The Tribune, April 21, on bullying:
At some point in everyone's life, a bully probably made an impression.
Maybe it was being teased as a child, or physically assaulted as a teen or humiliated as an adult by an abusive spouse. Maybe you were the one being the bully.
Bullying takes many forms and may mean different things to different people. But one common definition rings true: Bullying happens when one person walks away humiliated and another walks away with elevated status.
The results of bullying, as history has shown, can be tragic.
Friday, April 20, was the 13th anniversary of the massacre at Columbine High School, an event that was linked to bullying of the students who shot and killed 12 students, one teacher and injured 21 others.
Other deaths, including suicides, have been attributed to bullying.
Since Columbine, schools especially have tried to address the issue of bullying in different ways, raising awareness and empowering students to do something about it.
More recently, the documentary "Bully" has renewed interest in the issue.
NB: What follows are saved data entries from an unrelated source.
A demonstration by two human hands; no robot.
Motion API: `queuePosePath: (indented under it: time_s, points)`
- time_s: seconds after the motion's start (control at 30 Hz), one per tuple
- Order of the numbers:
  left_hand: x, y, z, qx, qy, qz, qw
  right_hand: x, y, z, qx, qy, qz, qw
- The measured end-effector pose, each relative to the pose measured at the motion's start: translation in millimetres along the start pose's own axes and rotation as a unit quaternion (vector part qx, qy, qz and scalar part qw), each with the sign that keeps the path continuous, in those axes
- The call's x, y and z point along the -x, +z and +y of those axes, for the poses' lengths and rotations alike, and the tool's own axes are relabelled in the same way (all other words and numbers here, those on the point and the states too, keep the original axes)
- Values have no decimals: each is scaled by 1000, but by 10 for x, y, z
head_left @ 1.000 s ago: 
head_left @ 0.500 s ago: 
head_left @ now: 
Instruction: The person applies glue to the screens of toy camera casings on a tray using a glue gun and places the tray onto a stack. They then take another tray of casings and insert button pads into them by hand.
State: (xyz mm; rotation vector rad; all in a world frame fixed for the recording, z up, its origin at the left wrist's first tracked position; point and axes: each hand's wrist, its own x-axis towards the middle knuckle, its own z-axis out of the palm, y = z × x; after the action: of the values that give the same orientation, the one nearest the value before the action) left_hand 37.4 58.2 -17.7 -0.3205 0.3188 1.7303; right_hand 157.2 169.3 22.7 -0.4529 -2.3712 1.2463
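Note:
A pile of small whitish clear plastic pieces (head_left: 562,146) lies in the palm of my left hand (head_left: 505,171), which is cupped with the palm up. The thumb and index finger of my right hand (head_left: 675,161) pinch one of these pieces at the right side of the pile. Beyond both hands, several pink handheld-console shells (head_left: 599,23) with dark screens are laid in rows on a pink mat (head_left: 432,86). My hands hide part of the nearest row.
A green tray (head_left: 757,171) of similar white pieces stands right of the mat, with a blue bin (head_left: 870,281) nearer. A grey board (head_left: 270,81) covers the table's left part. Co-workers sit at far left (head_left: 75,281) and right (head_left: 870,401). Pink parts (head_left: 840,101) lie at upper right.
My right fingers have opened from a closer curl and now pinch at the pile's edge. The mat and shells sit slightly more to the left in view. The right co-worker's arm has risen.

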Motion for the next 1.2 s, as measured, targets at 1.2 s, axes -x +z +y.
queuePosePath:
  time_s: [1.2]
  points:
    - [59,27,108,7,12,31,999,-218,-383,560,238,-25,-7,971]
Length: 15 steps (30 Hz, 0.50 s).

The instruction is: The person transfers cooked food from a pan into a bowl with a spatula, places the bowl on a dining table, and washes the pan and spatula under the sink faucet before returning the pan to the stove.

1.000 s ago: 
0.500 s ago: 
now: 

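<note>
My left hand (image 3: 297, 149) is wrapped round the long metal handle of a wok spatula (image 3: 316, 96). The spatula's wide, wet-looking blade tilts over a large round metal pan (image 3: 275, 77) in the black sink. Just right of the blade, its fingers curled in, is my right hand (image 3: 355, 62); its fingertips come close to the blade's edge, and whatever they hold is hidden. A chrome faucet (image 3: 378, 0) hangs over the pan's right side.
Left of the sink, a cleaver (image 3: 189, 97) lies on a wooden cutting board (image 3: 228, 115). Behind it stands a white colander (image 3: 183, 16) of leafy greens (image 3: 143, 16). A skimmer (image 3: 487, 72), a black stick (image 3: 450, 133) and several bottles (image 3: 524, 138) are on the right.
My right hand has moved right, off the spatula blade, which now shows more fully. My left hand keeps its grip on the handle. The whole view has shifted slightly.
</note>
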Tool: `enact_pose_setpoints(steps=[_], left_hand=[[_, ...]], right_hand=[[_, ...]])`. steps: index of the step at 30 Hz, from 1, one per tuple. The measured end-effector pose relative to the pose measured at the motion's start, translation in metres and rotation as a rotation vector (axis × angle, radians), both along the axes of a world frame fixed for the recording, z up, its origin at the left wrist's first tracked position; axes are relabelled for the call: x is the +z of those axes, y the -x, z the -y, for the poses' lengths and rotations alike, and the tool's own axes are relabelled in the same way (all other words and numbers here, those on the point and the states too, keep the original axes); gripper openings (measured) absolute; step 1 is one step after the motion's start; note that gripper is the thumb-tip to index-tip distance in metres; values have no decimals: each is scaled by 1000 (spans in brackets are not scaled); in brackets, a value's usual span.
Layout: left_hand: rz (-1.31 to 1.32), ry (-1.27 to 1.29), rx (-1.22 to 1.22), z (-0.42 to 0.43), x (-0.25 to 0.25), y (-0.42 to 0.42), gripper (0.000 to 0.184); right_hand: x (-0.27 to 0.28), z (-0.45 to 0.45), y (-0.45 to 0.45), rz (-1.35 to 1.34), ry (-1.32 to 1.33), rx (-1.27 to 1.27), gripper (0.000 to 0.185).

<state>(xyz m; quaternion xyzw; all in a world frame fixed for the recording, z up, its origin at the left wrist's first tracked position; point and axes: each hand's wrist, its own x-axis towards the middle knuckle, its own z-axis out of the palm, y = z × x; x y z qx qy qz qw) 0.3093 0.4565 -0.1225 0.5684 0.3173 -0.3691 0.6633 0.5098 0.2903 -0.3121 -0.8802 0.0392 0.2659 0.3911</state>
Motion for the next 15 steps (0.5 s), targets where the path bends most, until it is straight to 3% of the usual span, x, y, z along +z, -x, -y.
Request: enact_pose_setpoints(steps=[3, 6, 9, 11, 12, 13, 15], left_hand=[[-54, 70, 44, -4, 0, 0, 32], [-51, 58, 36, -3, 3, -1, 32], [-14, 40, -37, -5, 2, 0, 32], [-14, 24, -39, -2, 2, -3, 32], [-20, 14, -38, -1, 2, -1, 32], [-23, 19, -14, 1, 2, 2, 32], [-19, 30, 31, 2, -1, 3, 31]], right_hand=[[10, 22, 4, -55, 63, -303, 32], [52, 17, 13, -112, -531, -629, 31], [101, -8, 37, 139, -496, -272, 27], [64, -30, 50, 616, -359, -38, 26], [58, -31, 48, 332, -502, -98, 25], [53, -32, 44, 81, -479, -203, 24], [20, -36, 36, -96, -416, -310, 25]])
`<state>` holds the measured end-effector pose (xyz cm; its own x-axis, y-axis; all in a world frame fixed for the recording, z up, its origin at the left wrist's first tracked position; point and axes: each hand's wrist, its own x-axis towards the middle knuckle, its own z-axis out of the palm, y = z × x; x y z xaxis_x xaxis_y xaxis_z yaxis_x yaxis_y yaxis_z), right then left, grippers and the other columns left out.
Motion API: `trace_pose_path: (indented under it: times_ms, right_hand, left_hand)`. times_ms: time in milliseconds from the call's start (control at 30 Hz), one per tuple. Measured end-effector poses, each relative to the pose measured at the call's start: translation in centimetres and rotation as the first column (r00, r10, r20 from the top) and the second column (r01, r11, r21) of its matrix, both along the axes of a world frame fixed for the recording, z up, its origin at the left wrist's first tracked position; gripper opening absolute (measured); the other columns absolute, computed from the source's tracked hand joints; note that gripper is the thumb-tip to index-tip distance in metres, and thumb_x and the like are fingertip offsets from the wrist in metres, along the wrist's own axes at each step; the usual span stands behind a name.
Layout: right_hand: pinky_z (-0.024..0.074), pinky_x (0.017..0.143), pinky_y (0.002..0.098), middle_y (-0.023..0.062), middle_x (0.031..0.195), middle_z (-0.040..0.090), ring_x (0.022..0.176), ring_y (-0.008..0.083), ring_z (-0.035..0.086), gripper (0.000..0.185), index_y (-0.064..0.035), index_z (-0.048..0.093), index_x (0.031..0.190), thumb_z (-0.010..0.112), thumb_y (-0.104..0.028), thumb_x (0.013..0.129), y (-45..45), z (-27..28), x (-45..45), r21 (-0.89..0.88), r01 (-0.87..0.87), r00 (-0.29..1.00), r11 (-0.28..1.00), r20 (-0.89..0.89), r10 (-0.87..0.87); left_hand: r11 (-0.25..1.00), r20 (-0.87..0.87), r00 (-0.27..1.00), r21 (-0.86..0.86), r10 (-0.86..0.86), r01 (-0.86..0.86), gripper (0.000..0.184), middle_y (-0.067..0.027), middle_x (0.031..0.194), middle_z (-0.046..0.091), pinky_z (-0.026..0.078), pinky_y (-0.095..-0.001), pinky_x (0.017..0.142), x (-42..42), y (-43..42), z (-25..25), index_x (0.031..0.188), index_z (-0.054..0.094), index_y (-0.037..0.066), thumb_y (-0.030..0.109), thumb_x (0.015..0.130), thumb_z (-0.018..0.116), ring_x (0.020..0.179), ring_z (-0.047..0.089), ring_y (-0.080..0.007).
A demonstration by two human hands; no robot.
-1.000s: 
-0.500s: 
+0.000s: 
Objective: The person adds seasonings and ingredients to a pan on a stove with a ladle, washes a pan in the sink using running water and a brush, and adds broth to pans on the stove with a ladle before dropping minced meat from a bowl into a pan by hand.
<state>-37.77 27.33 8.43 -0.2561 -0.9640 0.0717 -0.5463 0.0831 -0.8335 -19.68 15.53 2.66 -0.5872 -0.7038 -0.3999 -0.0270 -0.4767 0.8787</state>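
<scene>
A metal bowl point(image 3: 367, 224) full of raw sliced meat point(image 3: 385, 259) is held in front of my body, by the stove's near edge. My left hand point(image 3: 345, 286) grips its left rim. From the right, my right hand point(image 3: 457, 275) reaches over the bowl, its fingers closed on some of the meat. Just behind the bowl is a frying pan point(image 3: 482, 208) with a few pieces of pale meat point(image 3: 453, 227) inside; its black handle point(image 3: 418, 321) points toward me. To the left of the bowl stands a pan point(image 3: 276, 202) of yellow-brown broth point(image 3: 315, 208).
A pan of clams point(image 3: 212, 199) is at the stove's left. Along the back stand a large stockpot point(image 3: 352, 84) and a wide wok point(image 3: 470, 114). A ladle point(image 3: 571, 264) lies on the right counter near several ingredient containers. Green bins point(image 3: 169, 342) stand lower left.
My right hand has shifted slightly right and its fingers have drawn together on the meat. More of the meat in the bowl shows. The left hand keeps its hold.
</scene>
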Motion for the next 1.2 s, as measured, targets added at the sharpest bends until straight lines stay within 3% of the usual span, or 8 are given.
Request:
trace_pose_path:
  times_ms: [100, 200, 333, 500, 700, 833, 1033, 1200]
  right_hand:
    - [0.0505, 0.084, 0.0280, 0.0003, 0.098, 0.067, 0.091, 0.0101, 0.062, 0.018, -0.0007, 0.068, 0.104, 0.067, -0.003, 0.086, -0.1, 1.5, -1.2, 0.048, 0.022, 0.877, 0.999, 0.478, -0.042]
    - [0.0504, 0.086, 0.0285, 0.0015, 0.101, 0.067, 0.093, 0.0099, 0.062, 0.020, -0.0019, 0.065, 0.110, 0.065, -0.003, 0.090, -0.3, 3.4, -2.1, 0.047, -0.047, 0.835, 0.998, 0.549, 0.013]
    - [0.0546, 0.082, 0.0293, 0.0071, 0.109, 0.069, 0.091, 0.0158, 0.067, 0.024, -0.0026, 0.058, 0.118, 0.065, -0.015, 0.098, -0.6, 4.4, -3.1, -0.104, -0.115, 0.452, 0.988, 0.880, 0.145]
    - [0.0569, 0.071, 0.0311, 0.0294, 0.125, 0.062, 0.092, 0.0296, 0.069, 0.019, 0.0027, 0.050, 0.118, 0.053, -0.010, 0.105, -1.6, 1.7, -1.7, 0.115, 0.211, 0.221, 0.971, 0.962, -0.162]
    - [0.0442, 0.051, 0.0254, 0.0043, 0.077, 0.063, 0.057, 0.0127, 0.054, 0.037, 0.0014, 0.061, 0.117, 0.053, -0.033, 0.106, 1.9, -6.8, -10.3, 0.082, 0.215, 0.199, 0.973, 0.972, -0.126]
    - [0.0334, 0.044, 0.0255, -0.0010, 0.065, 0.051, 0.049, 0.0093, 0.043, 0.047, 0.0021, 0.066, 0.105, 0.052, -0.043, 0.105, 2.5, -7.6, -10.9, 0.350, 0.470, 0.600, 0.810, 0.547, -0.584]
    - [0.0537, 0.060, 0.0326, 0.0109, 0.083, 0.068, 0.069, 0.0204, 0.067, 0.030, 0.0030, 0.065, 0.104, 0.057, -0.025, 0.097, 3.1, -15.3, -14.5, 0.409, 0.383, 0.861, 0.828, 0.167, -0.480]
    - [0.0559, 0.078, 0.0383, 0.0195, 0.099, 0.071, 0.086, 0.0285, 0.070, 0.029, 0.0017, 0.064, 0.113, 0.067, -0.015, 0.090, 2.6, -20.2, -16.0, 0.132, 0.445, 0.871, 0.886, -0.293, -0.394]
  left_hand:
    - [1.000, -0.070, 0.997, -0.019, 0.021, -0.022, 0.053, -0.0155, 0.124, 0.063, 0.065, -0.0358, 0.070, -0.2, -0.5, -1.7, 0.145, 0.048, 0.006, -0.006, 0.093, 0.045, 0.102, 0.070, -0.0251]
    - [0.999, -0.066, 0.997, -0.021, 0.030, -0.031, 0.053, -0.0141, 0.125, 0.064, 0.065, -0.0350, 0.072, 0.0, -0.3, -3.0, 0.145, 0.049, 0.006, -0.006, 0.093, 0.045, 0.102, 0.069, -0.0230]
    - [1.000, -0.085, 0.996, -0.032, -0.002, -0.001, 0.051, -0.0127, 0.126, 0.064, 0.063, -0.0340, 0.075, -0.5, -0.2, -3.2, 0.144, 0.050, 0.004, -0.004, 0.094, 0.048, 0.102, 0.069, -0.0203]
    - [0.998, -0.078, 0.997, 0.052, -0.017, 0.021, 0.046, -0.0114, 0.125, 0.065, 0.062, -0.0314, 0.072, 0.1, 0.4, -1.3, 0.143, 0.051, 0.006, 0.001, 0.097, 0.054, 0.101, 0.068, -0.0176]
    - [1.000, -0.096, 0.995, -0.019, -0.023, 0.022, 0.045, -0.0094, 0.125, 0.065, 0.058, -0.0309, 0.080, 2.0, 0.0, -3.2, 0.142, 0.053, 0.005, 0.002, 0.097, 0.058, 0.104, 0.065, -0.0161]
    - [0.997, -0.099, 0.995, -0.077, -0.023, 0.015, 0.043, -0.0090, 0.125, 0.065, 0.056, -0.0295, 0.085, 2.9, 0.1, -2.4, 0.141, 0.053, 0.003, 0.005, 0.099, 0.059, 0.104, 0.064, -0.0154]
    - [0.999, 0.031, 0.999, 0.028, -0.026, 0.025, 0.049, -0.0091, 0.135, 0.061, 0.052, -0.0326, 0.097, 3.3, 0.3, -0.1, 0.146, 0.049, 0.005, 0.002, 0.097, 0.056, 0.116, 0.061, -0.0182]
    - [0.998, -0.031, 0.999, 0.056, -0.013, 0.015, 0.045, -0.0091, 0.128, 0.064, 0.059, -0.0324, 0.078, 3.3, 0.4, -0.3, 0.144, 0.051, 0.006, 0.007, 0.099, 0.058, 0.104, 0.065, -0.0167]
Luckily, most Greeley schools are already well into using a new program to combat the problem. The district-wide anti-bullying pilot program began in all elementary schools in January. Similar, age-appropriate programs are used in middle and high schools.
The program, called "Bully Prevention in Positive Behavior Support," is taught in six individual lessons, and tries to confront problem behavior and initiate responses that address bullying as it occurs.
Although it is too early to tell, initial reports show a reduction in bullying incidents in some schools.
We appreciate the school district taking the issue of bullying seriously. Education has to be an element of preventing this problem.
But addressing the problem of bullying in schools is only part of the issue. While the problem will never be eliminated, reducing bullying takes the entire community.
Parents have already led the charge against bullying in many schools and other settings. But everyone has to buy into the fact that bullying is bad for it truly to be addressed.
No one should overlook the behavior of a bully. We all have to be willing to stand up when we see a child or adult being bullied, either verbally or physically.
Too often, the behavior of the bully has somewhere along the line been encouraged, not only by his or her peers, but by an adult who either condoned the behavior or looked the other way. Some adults are guilty of modeling bully behavior, just reasserting the impression that it is OK in the children who witness it.
A high level of intolerance is needed to stop bullying. Kids need to be told, not only at school but at home, that being a bully, or being bullied, is wrong. Children need to know they should report incidents of bullying to an adult immediately when it happens.
Because it is an act of humiliation, children are sometimes reluctant to report the behavior of a bully. We need to assure them they are the victims, and the bully is the bad guy. Telling someone won't bring additional harm but hopefully, a resolution.
Bullying leaves scars, some even fatal. We urge everyone to take this issue seriously, and do what you can to stop bullies from causing any more harm.